BRIEF
Check the records below line by line, and report how many lines include the string "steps". No other words are needed.

Dataset excerpts:

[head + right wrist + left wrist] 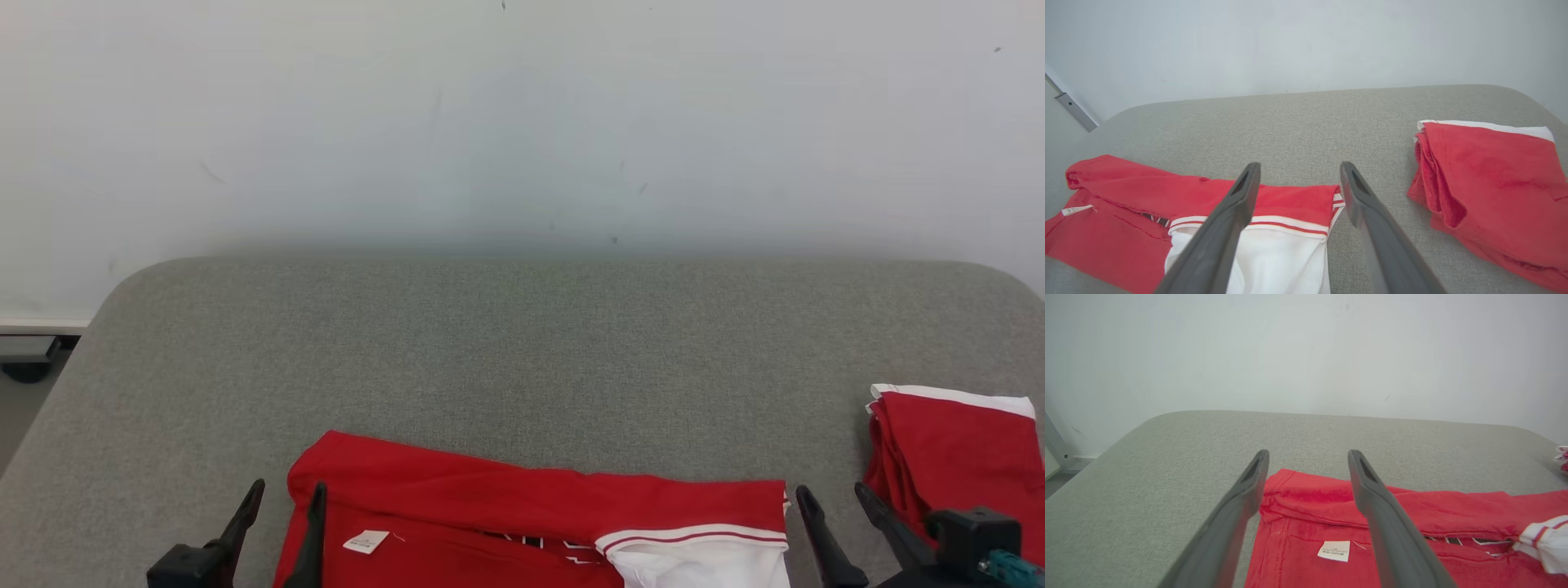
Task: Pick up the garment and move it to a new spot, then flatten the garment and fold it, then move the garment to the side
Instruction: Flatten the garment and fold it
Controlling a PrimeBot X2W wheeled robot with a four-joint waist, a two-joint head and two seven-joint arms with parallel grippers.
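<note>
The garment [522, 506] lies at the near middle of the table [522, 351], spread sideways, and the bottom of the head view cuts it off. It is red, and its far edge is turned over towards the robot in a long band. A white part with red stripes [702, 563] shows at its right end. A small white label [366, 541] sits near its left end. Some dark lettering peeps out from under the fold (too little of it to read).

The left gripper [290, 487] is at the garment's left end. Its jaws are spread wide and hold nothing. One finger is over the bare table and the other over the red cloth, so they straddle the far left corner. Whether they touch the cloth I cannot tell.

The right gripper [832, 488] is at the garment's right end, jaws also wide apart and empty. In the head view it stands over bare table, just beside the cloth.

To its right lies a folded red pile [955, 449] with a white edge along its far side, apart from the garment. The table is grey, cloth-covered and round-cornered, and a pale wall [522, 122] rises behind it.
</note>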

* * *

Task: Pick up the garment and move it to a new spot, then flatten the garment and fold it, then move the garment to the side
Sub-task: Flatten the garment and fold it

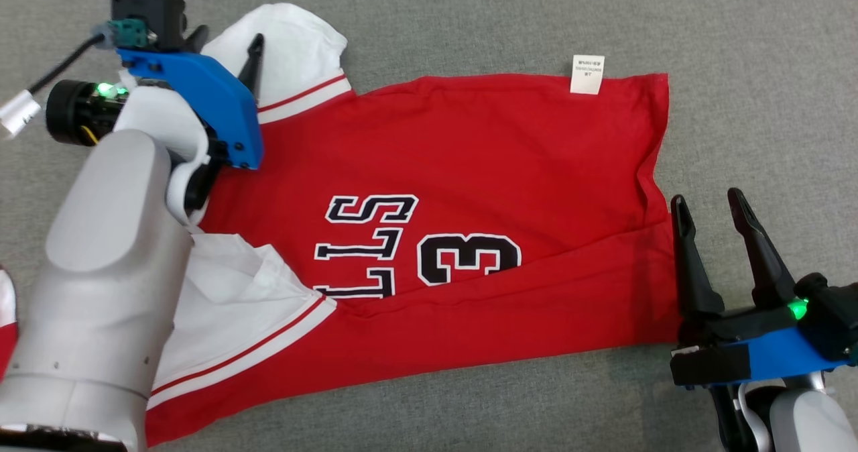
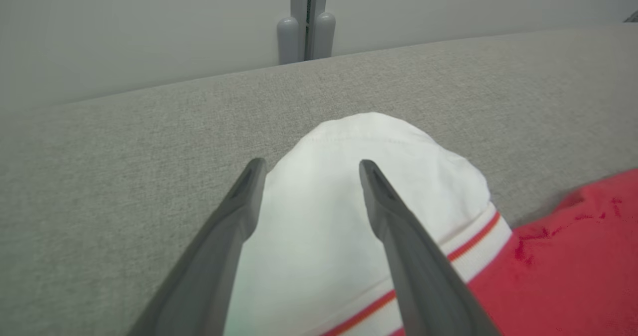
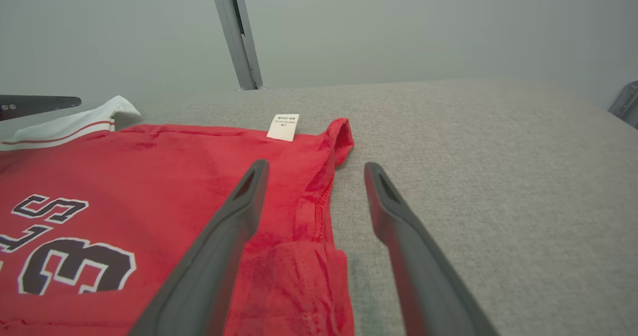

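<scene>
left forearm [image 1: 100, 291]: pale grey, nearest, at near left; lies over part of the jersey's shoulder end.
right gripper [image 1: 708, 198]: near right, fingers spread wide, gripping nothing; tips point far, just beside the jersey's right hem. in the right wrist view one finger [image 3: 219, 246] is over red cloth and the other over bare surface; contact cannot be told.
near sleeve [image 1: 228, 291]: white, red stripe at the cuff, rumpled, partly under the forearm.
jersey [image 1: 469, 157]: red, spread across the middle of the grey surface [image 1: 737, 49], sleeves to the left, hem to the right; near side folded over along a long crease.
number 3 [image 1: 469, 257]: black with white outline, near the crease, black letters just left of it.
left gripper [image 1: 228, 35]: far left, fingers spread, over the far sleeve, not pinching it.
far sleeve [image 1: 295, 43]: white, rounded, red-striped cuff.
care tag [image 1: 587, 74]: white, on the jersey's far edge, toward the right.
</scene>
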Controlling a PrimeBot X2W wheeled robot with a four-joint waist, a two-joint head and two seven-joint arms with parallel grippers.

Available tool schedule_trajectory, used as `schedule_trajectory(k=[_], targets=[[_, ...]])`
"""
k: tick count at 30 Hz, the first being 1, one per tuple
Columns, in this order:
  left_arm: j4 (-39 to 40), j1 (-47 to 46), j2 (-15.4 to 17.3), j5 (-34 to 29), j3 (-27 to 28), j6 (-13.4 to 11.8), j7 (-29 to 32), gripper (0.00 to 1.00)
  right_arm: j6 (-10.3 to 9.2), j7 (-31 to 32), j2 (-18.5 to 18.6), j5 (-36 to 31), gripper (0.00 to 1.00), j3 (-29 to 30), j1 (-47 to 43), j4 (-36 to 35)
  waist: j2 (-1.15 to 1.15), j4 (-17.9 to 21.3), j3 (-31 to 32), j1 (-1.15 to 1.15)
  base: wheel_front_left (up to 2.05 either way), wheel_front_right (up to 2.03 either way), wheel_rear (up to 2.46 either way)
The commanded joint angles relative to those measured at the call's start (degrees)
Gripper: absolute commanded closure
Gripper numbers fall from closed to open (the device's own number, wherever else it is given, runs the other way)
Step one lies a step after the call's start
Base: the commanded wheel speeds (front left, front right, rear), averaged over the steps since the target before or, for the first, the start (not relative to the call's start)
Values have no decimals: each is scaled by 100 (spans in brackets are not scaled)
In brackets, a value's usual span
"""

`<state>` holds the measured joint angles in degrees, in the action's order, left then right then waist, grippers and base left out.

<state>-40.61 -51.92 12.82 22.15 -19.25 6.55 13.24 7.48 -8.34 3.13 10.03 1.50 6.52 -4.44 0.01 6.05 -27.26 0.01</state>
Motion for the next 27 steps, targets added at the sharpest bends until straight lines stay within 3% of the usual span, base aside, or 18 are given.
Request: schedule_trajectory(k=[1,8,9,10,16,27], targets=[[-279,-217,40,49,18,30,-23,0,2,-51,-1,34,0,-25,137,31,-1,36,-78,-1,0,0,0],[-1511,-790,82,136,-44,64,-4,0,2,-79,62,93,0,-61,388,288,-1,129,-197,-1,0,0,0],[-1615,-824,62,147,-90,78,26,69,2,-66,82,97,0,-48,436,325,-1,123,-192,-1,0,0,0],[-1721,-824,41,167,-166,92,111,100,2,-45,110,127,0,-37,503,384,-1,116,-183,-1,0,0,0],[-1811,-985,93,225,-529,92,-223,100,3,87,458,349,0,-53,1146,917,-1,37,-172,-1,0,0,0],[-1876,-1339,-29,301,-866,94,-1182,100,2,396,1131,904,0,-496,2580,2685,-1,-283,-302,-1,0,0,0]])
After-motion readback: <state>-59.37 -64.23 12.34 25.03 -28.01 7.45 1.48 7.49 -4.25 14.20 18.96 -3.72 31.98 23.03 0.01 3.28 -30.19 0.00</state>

EXERCISE OUTPUT
2